Exercise prompt: Every line of the records below that holds the word "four" belongs in the answer.

Extracted material:
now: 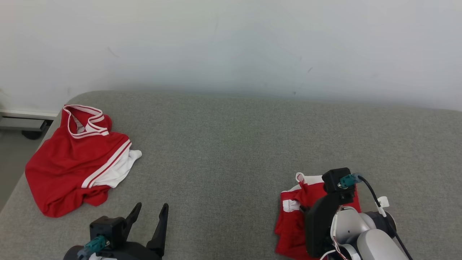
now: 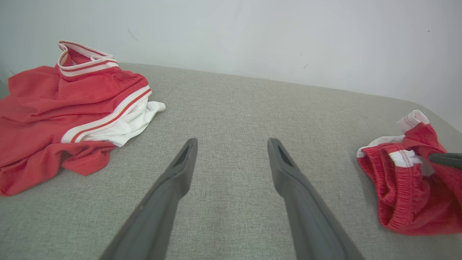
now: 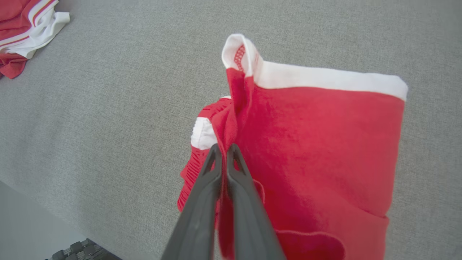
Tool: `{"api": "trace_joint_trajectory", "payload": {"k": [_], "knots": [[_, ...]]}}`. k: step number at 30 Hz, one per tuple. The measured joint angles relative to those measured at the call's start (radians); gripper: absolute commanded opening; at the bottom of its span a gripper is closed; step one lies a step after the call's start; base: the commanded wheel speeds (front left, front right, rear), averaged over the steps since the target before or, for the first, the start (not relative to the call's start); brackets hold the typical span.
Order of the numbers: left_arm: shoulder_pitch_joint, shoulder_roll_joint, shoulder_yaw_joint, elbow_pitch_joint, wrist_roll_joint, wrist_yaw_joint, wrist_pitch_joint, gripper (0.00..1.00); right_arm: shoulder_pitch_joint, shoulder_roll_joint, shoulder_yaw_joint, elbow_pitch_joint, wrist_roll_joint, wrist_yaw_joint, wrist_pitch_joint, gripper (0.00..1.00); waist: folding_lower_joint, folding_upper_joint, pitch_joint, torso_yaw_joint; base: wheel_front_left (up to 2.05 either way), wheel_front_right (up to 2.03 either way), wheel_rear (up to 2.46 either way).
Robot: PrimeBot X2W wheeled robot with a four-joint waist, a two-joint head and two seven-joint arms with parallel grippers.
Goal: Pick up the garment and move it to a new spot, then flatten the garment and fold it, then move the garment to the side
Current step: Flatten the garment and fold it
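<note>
Backdrop: white wall [image 1: 231, 43], grey fabric surface [image 1: 231, 144] below.
Right fingers [image 3: 211, 180]: pressed together, pinching red shorts [image 3: 317, 144] at front right.
Left fingers [image 2: 180, 169]: spread, empty.
Progress: grasp made; move, flatten, fold and set-aside apparently all left.

The red shorts [image 1: 291, 221] with white trim lie bunched at the lower right of the head view, on the grey padded surface [image 1: 223, 151]. In the left wrist view they sit at the right edge as a crumpled heap, with a gathered, ribbed edge facing the camera. In the right wrist view, centre right, one red panel lies flat with a white band along its upper edge. A raised fold at its left is pinched between the closed fingers of the right gripper [image 3: 223, 148].
</note>
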Motion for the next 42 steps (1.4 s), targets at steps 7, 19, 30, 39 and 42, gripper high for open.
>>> {"api": "trace_joint_trajectory", "payload": {"k": [7,19,30,39,42], "knots": [[-0.001,0.0,-0.001,0.0,0.0,0.0,0.0,1.0,-0.038,0.0,0.068,0.029,0.063,-0.032,0.006,0.0,0.0,0.0,0.007,0.012,0.0,0.0,0.0],[-0.003,0.0,0.001,0.005,0.0,-0.001,0.0,1.0,-0.062,0.0,0.105,0.078,0.125,-0.052,-0.032,1.0,0.0,0.0,0.016,0.029,0.0,0.0,0.0],[-0.002,0.004,0.008,0.006,0.0,0.0,-0.002,1.0,-0.084,-0.027,0.024,-0.026,0.086,-0.053,-0.1,1.0,0.0,0.0,0.007,0.011,0.0,0.0,0.0],[0.005,0.016,0.029,-0.006,-0.003,0.0,-0.006,1.0,0.006,-0.088,-0.121,-0.032,0.011,-0.053,-0.108,1.0,0.0,-0.0001,0.005,-0.028,0.0,0.0,0.0],[0.005,0.014,0.025,-0.009,-0.003,0.0,-0.006,1.0,0.037,-0.079,-0.162,-0.007,0.01,-0.053,-0.108,1.0,0.0,0.0,0.01,-0.035,0.0,0.0,0.0]]}}
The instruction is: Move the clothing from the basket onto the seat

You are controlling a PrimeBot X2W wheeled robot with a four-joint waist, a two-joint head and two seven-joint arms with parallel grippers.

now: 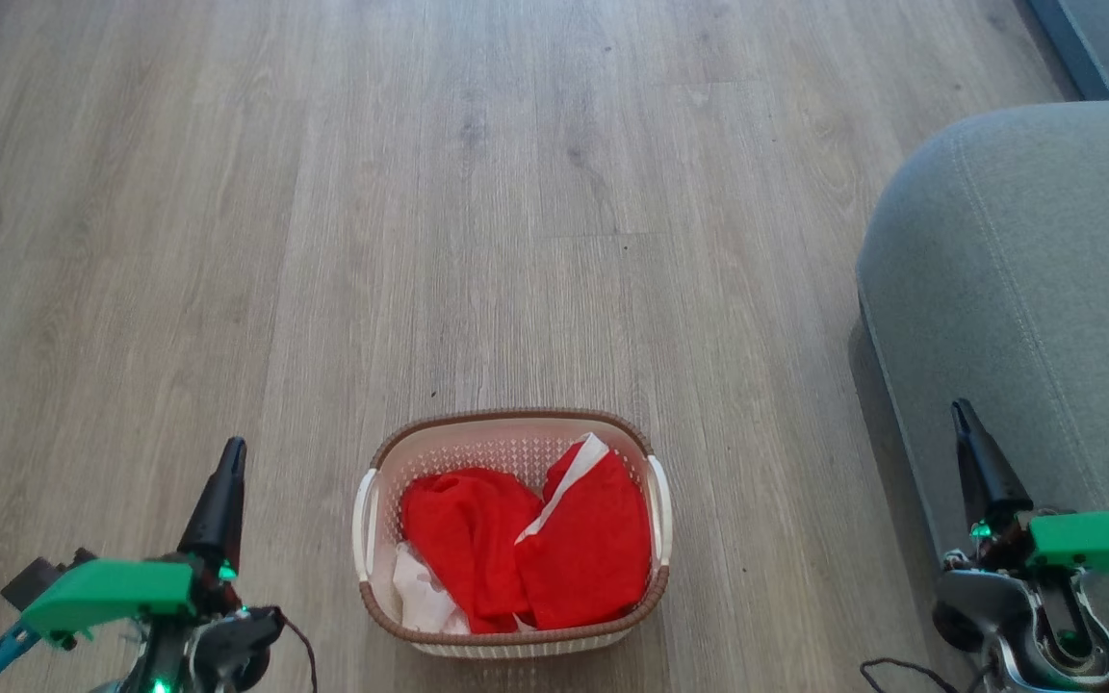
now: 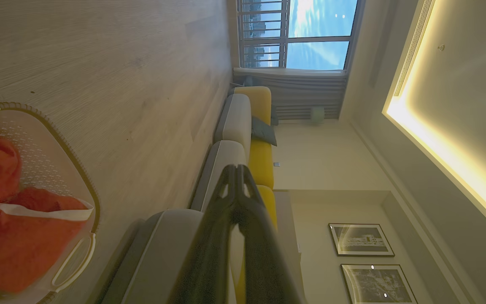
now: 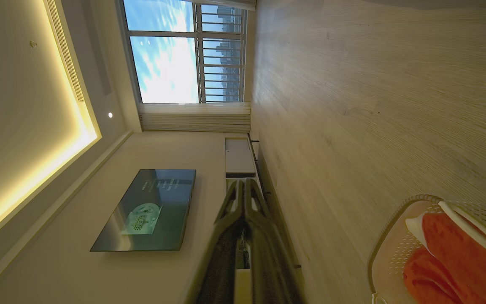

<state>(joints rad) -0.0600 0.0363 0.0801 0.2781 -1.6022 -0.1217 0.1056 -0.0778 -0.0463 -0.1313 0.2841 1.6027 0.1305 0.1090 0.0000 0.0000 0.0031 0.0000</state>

Written answer:
Robot: PrimeBot X2W wheeled robot with a four-joint waist, a two-joint head and two seven-joint arms with parallel grippers.
You are controlling a PrimeBot X2W wheeled robot with a four-joint waist, a two-joint head and two seven-joint arms with parallel grippers.

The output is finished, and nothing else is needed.